> _Exercise details_
Count every line in the records below that contains the string "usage". Report that number alone.

'''

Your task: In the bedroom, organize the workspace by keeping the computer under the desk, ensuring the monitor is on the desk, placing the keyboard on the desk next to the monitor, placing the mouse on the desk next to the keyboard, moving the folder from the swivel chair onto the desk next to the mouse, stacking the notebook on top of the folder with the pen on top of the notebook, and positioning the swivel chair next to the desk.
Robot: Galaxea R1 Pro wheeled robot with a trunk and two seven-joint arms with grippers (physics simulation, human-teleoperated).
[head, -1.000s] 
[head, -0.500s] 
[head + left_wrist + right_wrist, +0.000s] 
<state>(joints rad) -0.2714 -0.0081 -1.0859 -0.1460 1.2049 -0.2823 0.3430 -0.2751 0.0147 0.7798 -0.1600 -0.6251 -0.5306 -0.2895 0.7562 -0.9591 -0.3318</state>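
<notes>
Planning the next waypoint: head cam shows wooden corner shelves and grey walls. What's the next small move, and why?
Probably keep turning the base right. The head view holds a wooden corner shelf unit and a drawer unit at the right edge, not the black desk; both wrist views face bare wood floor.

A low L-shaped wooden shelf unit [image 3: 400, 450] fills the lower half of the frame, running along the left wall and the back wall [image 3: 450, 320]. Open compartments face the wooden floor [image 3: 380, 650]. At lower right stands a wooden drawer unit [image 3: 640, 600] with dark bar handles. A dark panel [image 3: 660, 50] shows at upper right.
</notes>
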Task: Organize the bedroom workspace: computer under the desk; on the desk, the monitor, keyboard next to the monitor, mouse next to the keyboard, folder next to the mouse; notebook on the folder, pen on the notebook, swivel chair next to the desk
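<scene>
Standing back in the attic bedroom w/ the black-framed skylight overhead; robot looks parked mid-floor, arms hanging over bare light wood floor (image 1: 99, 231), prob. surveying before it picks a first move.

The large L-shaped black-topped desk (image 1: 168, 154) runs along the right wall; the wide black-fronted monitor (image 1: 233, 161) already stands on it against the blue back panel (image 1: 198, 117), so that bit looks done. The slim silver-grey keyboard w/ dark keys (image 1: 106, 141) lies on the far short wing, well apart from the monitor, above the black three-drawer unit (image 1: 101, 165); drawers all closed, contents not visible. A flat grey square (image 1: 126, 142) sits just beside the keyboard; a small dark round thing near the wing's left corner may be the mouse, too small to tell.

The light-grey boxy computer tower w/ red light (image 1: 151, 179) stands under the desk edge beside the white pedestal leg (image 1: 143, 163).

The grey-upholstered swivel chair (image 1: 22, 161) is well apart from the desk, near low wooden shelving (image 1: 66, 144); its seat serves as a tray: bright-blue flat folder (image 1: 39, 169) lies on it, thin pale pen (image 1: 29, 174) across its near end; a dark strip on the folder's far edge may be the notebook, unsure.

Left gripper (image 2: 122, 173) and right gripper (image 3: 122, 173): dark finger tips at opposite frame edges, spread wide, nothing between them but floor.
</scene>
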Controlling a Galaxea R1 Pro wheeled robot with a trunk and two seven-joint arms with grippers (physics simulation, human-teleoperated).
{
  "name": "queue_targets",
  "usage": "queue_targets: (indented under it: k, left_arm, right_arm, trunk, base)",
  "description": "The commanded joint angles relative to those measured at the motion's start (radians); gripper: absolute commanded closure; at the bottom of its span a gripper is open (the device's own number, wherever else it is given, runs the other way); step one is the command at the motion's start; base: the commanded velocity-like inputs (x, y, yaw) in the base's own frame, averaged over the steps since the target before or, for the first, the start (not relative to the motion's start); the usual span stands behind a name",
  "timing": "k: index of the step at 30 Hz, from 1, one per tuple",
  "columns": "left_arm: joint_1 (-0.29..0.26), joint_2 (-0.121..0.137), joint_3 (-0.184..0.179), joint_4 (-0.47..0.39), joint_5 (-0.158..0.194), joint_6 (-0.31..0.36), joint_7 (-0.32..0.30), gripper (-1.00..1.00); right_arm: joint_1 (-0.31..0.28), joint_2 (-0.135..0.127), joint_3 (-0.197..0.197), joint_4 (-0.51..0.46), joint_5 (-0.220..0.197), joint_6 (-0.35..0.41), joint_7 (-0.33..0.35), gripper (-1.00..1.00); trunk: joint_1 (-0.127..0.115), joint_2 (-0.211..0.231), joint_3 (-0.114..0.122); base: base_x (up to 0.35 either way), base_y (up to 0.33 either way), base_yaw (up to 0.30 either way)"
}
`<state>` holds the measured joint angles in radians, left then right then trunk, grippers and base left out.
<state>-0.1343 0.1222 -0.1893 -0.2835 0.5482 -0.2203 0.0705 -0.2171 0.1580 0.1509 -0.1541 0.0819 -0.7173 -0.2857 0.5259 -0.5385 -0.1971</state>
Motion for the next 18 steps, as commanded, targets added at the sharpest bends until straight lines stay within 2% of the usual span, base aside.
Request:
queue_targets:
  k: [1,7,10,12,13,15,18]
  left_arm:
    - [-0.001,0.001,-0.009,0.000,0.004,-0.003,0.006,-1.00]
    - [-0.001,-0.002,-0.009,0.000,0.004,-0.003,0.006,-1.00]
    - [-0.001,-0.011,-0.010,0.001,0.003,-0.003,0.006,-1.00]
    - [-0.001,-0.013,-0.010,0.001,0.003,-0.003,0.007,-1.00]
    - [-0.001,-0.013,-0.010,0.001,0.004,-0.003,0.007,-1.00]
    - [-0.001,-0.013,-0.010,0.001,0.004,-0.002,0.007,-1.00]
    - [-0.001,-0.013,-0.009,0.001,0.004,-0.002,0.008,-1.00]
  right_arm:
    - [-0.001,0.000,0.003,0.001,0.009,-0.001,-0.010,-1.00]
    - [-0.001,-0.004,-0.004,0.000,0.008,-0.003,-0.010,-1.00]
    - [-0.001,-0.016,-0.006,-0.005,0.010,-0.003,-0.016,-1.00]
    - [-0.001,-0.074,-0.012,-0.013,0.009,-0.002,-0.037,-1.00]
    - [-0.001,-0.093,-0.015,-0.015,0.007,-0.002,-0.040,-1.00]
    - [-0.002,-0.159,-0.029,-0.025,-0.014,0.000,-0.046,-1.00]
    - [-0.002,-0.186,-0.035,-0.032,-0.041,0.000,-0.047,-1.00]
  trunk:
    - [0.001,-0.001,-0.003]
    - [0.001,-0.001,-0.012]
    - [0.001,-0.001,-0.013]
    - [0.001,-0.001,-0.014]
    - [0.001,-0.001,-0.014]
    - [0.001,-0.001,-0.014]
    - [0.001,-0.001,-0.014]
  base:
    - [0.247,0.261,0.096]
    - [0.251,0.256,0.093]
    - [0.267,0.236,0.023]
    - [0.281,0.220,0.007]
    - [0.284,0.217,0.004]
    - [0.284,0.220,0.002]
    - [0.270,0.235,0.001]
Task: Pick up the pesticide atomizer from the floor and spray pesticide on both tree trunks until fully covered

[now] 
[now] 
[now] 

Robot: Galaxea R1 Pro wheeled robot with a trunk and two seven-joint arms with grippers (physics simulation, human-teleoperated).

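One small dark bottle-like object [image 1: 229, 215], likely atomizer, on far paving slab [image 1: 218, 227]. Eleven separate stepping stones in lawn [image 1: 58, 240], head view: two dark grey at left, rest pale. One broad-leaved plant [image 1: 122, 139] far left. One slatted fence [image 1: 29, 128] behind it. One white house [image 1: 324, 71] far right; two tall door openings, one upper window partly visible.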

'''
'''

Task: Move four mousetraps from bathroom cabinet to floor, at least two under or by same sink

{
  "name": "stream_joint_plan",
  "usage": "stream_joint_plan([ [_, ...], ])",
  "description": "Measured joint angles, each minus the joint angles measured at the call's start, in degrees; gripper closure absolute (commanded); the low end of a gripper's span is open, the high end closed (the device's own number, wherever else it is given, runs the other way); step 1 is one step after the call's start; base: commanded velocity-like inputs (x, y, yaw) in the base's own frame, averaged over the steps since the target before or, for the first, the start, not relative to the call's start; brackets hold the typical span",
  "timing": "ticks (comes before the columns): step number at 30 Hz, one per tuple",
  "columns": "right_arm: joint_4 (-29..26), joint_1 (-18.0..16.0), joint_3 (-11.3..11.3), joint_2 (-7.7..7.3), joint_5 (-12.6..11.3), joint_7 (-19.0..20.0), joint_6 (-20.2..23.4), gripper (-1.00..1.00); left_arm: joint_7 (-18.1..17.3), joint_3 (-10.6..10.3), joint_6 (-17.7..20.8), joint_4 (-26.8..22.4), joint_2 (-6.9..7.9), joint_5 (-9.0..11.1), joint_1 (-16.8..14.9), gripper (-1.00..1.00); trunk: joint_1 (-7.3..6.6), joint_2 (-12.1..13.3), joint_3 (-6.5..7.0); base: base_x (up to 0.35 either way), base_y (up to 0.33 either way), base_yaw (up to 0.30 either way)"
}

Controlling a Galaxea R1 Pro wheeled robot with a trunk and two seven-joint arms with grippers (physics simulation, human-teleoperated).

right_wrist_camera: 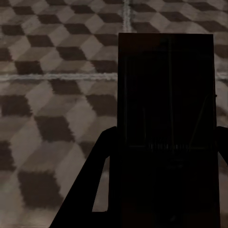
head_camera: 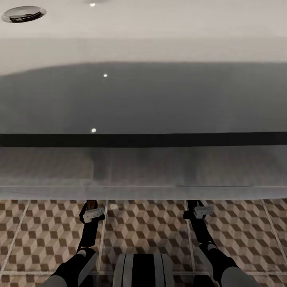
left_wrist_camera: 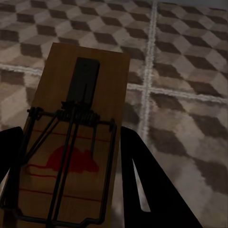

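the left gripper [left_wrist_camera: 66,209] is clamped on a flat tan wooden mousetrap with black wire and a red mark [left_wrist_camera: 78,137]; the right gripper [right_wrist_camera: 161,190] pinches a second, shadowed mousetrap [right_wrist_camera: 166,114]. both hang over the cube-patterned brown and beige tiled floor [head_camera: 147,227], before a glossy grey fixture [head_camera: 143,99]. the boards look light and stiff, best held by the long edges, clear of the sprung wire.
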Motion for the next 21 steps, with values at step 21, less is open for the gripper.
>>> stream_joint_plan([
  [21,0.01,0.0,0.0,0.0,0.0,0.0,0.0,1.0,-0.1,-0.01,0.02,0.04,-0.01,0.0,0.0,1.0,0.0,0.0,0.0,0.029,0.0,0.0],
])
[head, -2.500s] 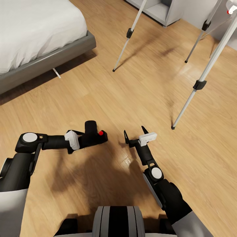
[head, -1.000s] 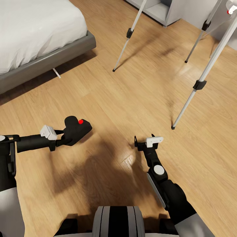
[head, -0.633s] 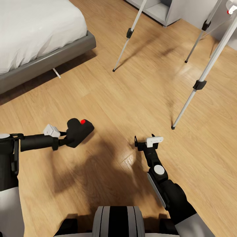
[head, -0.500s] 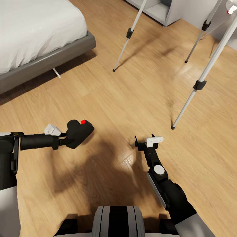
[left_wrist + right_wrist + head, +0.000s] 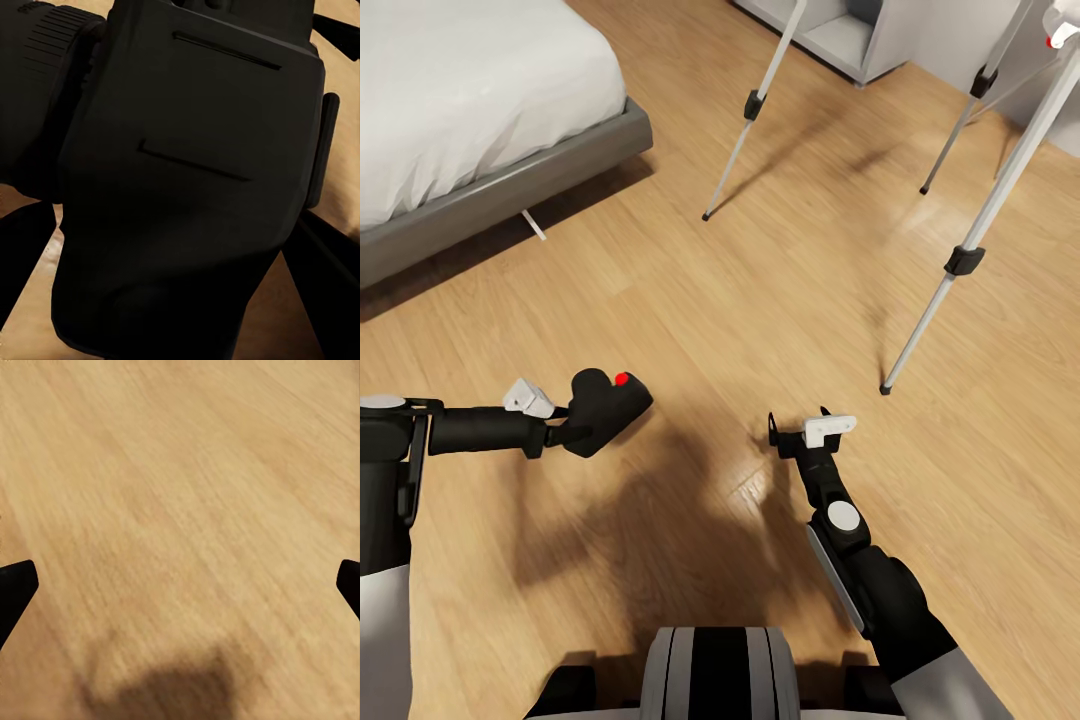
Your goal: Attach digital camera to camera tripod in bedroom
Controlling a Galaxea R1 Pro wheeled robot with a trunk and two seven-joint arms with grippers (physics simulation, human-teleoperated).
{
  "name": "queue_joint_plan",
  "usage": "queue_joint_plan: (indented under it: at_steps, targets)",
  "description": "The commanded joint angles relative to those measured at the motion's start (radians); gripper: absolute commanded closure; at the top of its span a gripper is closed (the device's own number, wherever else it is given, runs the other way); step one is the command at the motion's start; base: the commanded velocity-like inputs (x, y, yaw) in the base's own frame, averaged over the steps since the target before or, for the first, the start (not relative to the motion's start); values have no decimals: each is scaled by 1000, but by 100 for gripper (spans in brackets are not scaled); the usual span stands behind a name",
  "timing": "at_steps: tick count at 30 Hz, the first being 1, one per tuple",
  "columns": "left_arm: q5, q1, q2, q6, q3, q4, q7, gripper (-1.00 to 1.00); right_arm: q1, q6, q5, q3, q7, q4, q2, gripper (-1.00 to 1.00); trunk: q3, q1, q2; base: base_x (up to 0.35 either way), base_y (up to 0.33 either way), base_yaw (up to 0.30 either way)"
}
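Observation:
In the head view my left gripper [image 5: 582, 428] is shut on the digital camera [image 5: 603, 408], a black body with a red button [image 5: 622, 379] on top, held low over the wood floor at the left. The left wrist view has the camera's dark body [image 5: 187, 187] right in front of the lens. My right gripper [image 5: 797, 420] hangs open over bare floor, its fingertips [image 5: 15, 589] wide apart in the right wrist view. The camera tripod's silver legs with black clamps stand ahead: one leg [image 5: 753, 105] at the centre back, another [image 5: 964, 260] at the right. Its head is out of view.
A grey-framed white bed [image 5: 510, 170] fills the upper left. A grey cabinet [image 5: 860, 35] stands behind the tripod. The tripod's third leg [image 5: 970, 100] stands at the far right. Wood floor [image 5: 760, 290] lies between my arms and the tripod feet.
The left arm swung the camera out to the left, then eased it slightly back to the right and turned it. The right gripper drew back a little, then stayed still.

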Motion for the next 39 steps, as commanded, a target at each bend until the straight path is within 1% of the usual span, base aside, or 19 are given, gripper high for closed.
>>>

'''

> _Written response_
3